Lizzie's constitutional falseness: "True love, true friendship, true benevolence, true tenderness, were beautiful to her, -- qualities on which she could descant almost with eloquence; and therefore she was always shamming love and friendship and benevolence and tenderness. She could tell you, with words most appropriate to the subject, how horrible were all shams, and in saying so would not be altogether insincere; -- yet she knew that she herself was ever shamming, and she satisfied herself with shams."

Fawn presents an ultimatum to Lizzie that she either give up the diamonds or he will break-off their marriage. Lizzie spurns both variables, determined to hold Fawn to his promise and, of course, keep the necklace. "She walked on full of fierce courage, -- despising him, but determined that she would marry him." Fawn returns to London, leaving negotiations in his mother's hands.

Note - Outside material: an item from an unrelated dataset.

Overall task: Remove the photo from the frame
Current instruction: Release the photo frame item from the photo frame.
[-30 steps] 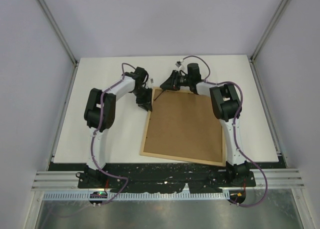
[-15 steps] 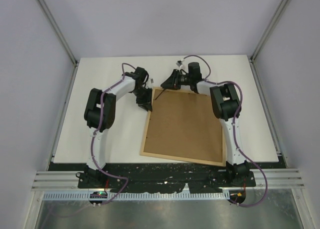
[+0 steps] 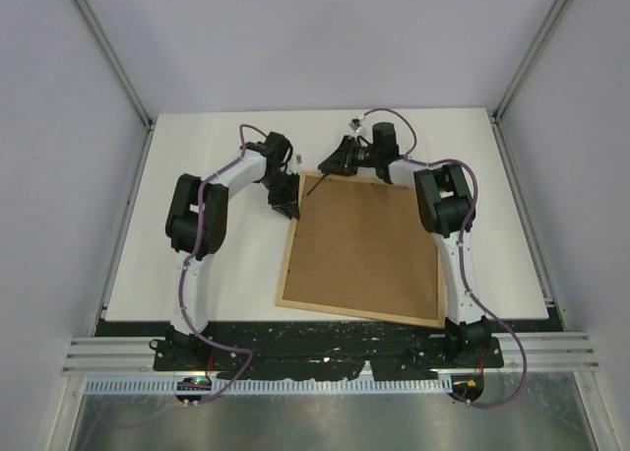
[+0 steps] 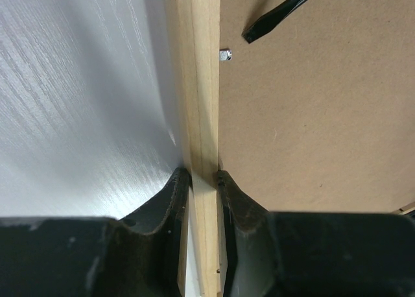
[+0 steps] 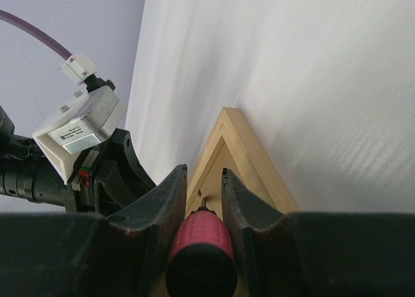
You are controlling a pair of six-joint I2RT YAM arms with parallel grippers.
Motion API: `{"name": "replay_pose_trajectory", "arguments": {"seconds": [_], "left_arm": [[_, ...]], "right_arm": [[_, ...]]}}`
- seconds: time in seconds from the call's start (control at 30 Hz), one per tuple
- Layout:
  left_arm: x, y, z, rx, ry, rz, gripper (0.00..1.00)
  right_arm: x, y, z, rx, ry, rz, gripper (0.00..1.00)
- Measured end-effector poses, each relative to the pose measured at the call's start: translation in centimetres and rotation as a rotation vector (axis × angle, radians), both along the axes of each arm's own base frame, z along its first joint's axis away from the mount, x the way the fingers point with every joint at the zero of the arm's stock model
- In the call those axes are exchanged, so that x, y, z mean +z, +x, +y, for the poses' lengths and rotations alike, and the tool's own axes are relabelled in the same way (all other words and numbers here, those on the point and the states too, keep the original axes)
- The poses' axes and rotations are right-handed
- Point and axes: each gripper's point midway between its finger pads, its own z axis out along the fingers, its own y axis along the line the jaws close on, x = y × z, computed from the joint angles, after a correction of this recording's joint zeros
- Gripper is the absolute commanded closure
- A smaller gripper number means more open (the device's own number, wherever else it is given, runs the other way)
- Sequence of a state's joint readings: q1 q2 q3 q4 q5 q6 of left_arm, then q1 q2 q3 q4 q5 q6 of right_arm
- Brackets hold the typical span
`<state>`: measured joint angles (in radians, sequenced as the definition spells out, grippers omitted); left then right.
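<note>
The frame (image 3: pixel 287 274) lies back-up on the table, its brown fibreboard back (image 3: pixel 359 244) facing me. The photo is hidden beneath that board. My left gripper (image 3: pixel 286 207) is shut on the frame's left wood strip (image 4: pixel 204 115) near the far-left corner, one finger on each side (image 4: pixel 203 177). My right gripper (image 3: pixel 340 161) is shut on a red-handled screwdriver (image 5: pixel 201 245). The screwdriver's dark shaft (image 3: pixel 317 182) slants down toward that far-left corner (image 5: pixel 237 128), and its tip (image 4: pixel 279 15) hovers over the backing by a small metal tab (image 4: pixel 225 54).
White tabletop (image 3: pixel 217 264) surrounds the frame, with pale walls on three sides. The two wrists are close together at the frame's far-left corner; the left gripper's body (image 5: pixel 110 174) shows just left of my right fingers (image 5: pixel 174 193).
The right wrist has shifted slightly toward the far side with the screwdriver. The left gripper stays clamped on the strip and the frame has not moved.
</note>
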<state>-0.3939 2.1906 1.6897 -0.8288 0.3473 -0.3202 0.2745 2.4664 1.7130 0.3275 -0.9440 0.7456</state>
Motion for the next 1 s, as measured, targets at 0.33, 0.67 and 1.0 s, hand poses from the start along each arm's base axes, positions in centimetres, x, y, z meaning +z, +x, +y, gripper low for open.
{"name": "replay_pose_trajectory", "arguments": {"seconds": [0.33, 0.67, 1.0], "left_arm": [[0.0, -0.3, 0.0, 0.012, -0.003, 0.012, 0.91], [-0.1, -1.0, -0.2, 0.021, -0.015, 0.039, 1.00], [-0.1, -2.1, -0.6, 0.058, -0.052, 0.085, 1.00]], "right_arm": [[-0.3, -0.3, 1.4, 0.014, 0.019, 0.016, 0.92], [-0.8, -0.6, 2.0, 0.007, 0.033, 0.025, 0.92], [-1.9, -4.4, 1.9, -0.030, 0.040, 0.111, 0.92]]}}
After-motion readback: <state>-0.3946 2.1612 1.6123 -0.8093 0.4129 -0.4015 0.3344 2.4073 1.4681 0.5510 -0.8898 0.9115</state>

Fawn lost in perplexity. Trollope speaks of "the short, straight grooves of Lord Fawn's intellect."

Lizzie begins to wear the diamonds regularly in public. At one such fete, Glencora Palliser and her friend Mdm. Max Gensler debate the prospects of the pending marriage of Fawn and Lizzie.

Frank and Lucy are engaged, but he still finds himself torn -- visaulizing the domestic bliss of his marriage to the governess but drawn to his glamorous, wealthy, and dangerous cousin Lizzie.

One of the peculiarities of "The Eustace Diamonds" that Lizzie's son by the late Sir Florian, though fairly often referred to, is never seen -- at least through the first 200 pages. On her railway trip to Scotland and her home at Portray Castle, the iron case bearing the necklace is at center stage, but the heir is never glimpsed.